*Task data*
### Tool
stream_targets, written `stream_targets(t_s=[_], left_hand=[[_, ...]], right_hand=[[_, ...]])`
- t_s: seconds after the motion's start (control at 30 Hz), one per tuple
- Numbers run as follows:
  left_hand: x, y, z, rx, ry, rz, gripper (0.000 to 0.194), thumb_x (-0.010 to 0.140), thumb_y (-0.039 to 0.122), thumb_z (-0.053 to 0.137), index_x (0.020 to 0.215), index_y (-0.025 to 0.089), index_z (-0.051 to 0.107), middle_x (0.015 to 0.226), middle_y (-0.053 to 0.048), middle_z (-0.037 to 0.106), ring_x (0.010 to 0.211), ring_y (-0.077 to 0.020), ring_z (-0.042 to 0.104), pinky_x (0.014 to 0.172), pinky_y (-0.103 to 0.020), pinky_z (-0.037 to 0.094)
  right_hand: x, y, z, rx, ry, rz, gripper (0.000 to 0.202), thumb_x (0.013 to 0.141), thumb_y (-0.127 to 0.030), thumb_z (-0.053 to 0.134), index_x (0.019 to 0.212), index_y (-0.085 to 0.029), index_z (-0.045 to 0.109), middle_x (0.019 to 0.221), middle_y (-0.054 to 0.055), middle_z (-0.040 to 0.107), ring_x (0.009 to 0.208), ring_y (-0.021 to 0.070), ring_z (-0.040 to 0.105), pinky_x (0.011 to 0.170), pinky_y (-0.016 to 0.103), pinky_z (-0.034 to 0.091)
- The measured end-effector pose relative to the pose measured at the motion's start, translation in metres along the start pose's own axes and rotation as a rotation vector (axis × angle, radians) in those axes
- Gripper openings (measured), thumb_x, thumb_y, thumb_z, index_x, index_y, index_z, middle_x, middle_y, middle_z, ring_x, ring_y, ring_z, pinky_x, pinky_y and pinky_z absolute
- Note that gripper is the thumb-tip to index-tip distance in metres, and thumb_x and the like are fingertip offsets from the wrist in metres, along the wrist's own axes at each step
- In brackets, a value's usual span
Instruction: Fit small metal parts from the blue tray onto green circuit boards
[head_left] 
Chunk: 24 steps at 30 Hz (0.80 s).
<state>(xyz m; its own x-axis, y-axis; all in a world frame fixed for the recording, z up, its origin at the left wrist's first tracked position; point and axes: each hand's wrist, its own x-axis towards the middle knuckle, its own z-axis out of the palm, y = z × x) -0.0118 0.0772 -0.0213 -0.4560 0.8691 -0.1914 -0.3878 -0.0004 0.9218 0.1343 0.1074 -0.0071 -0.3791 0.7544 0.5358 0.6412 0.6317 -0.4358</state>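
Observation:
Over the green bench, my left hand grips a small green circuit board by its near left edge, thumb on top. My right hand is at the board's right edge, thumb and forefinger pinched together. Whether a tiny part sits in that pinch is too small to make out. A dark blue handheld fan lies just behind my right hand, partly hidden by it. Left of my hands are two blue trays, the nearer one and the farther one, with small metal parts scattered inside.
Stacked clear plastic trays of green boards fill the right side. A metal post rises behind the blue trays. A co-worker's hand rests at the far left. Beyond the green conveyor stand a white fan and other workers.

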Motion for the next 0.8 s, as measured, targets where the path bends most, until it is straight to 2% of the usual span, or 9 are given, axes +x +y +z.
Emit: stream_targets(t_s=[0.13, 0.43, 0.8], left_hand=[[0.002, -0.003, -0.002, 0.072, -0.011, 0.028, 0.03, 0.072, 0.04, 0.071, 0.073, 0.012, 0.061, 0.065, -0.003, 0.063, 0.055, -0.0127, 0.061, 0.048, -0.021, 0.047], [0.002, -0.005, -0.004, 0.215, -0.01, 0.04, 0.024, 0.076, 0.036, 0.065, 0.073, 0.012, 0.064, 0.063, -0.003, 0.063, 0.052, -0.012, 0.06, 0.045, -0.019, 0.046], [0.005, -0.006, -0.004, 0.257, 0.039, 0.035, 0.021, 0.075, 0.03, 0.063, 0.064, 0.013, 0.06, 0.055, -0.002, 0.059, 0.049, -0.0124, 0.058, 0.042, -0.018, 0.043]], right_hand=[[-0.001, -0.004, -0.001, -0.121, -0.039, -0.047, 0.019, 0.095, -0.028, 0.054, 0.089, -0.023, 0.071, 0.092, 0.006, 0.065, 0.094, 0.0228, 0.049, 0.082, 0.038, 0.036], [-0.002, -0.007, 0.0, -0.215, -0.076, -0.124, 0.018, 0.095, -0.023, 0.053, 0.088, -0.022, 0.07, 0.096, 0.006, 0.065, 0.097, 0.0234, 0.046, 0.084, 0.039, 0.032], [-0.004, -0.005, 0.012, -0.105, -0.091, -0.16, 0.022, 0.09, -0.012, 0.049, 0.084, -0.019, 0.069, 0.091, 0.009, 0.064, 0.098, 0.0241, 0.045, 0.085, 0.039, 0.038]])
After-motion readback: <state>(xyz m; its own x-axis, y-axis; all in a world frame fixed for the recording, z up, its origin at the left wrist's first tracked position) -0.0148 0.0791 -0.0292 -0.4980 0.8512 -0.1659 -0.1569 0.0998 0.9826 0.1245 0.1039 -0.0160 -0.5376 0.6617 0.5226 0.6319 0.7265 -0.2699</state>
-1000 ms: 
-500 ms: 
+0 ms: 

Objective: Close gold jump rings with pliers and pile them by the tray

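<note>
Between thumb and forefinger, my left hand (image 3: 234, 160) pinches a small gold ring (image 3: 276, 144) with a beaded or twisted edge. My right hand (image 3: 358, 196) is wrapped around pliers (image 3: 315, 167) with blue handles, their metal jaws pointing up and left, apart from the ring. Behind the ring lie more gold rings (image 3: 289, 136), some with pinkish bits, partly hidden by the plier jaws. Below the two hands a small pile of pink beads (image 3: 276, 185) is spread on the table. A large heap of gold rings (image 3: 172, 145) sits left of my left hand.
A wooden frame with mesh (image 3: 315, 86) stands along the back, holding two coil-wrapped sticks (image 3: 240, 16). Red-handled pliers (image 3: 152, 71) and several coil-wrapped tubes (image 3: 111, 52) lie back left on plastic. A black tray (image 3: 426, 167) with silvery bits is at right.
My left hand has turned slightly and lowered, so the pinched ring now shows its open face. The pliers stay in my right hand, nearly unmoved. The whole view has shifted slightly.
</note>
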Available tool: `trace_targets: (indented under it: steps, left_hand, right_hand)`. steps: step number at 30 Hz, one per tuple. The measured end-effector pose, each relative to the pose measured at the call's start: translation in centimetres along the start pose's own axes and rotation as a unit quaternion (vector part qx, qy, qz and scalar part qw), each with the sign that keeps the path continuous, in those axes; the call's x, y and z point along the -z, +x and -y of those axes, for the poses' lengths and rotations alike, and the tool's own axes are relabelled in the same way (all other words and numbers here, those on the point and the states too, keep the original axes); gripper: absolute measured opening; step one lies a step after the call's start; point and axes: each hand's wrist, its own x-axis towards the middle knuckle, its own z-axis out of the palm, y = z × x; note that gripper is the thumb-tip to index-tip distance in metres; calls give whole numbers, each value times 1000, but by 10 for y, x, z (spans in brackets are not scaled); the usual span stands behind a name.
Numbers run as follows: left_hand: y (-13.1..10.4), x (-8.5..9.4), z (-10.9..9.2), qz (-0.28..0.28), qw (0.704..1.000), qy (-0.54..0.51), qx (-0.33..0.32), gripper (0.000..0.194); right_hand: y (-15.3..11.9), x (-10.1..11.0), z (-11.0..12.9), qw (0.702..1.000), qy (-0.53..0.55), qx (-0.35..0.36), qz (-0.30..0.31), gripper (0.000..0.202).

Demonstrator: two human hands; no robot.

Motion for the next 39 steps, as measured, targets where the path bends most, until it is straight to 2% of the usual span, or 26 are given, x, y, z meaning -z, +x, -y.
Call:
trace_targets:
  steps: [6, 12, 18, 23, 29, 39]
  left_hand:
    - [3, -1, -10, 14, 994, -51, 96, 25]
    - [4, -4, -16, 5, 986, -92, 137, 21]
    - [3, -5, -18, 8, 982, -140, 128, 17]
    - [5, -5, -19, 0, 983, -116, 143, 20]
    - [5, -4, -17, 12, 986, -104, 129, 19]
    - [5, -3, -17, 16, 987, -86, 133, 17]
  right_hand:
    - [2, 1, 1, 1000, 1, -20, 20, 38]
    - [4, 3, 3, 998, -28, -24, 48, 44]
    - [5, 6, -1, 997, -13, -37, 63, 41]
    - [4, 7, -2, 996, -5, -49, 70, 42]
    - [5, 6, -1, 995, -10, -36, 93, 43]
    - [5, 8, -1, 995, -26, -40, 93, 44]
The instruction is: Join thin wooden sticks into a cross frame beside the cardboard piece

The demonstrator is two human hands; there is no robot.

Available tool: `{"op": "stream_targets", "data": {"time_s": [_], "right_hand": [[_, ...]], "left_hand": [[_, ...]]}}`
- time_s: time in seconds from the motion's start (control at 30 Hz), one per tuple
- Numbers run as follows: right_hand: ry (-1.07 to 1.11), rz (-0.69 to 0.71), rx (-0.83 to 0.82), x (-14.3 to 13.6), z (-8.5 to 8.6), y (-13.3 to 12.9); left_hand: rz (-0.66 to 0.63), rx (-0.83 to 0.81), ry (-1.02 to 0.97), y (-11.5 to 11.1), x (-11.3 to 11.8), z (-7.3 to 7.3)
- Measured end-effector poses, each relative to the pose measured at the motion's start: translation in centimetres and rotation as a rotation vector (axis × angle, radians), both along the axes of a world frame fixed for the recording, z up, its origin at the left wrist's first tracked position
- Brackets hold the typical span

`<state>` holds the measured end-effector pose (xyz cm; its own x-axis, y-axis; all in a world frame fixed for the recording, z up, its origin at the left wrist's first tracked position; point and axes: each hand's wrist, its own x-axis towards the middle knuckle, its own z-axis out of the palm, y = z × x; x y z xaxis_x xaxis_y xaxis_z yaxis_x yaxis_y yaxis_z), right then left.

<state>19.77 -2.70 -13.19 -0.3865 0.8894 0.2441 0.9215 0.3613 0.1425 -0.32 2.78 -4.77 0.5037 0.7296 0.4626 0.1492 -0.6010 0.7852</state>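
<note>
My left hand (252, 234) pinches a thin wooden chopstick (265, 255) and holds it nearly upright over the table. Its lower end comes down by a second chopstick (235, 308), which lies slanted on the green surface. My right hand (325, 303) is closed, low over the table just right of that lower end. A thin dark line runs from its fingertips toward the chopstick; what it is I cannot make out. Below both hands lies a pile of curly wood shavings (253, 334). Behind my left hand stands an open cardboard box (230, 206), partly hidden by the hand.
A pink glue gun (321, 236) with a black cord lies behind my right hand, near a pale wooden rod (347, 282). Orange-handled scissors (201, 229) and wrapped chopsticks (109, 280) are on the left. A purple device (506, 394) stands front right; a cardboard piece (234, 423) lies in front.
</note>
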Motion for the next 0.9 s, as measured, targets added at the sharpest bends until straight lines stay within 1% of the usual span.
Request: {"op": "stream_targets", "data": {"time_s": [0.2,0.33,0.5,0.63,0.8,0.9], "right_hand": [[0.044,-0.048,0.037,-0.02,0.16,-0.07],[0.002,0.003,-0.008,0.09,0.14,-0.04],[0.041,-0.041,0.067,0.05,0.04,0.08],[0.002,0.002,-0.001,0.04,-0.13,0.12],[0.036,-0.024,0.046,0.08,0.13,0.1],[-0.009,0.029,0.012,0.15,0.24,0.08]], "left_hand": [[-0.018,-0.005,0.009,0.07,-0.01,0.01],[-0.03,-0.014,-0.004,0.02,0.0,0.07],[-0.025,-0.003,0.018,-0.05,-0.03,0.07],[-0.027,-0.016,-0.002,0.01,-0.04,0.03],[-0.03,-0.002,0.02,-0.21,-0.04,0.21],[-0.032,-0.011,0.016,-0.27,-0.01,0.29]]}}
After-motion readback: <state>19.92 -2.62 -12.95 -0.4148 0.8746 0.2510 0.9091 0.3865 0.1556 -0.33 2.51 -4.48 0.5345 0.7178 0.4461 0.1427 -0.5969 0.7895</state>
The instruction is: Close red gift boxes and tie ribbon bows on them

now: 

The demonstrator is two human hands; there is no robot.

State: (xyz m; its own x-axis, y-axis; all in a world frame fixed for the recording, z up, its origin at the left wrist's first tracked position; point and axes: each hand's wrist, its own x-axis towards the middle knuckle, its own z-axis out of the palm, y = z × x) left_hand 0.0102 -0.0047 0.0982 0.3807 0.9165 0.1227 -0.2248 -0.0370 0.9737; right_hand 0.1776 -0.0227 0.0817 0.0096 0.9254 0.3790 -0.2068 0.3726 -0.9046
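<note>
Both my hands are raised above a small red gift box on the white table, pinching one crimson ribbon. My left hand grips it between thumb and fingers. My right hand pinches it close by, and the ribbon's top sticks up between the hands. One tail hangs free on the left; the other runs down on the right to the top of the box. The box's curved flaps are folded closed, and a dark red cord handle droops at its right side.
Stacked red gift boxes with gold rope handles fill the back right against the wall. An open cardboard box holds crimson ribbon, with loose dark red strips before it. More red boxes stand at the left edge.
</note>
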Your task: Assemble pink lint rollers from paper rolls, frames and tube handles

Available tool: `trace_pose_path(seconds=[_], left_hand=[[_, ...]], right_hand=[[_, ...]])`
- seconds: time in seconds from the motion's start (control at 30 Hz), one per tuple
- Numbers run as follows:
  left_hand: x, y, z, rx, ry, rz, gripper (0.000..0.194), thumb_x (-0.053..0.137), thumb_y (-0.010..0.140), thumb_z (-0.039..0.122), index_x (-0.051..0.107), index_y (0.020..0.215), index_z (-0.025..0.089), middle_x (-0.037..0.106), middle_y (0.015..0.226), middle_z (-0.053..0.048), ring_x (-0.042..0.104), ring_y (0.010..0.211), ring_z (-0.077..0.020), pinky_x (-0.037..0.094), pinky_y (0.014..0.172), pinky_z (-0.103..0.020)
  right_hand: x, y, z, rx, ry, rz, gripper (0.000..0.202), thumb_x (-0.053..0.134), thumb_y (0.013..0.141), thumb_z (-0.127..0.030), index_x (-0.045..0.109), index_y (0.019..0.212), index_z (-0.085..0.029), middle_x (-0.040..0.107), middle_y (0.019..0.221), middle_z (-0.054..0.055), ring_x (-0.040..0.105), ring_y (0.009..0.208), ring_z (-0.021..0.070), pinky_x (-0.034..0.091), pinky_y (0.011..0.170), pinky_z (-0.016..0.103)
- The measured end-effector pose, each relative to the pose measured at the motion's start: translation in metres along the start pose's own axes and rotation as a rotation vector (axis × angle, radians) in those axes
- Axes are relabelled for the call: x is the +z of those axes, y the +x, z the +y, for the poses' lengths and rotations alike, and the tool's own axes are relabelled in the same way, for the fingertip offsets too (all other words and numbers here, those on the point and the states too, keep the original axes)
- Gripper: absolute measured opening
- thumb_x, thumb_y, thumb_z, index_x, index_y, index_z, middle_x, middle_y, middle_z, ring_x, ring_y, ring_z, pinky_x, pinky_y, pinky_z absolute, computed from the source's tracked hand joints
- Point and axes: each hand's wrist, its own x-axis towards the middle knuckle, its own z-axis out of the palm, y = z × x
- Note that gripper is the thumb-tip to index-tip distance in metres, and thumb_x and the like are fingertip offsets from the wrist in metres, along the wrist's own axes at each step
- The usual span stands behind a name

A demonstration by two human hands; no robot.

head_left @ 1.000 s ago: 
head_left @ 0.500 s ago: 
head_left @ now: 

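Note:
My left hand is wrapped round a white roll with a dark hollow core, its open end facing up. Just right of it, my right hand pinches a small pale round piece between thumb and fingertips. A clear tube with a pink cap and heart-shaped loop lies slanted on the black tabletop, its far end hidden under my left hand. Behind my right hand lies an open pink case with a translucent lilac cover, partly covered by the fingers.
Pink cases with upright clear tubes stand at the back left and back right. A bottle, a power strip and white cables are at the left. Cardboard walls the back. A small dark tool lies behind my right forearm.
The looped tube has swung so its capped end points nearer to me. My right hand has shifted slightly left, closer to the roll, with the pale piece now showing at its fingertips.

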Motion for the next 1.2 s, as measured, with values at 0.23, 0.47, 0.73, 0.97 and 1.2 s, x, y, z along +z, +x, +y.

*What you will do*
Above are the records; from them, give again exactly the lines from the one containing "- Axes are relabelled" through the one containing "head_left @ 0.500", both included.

*Answer section*
- Axes are relabelled for the call: x is the +z of those axes, y the +x, z the +y, for the poses' lengths and rotations alike, and the tool's own axes are relabelled in the same way, for the fingertip offsets too (all other words and numbers here, those on the point and the states too, keep the original axes)
- Gripper: absolute measured opening
- thumb_x, thumb_y, thumb_z, index_x, index_y, index_z, middle_x, middle_y, middle_z, ring_x, ring_y, ring_z, pinky_x, pinky_y, pinky_z absolute, computed from the source's tracked hand joints
- Point and axes: each hand's wrist, its own x-axis towards the middle knuckle, its own z-axis out of the palm, y = z × x
- Note that gripper is the thumb-tip to index-tip distance in metres, and thumb_x and the like are fingertip offsets from the wrist in metres, along the wrist's own axes at each step
- The usual span stands behind a name

A demonstration by two human hands; no robot.

head_left @ 1.000 s ago: 
head_left @ 0.500 s ago: 

No more work remains in this exercise.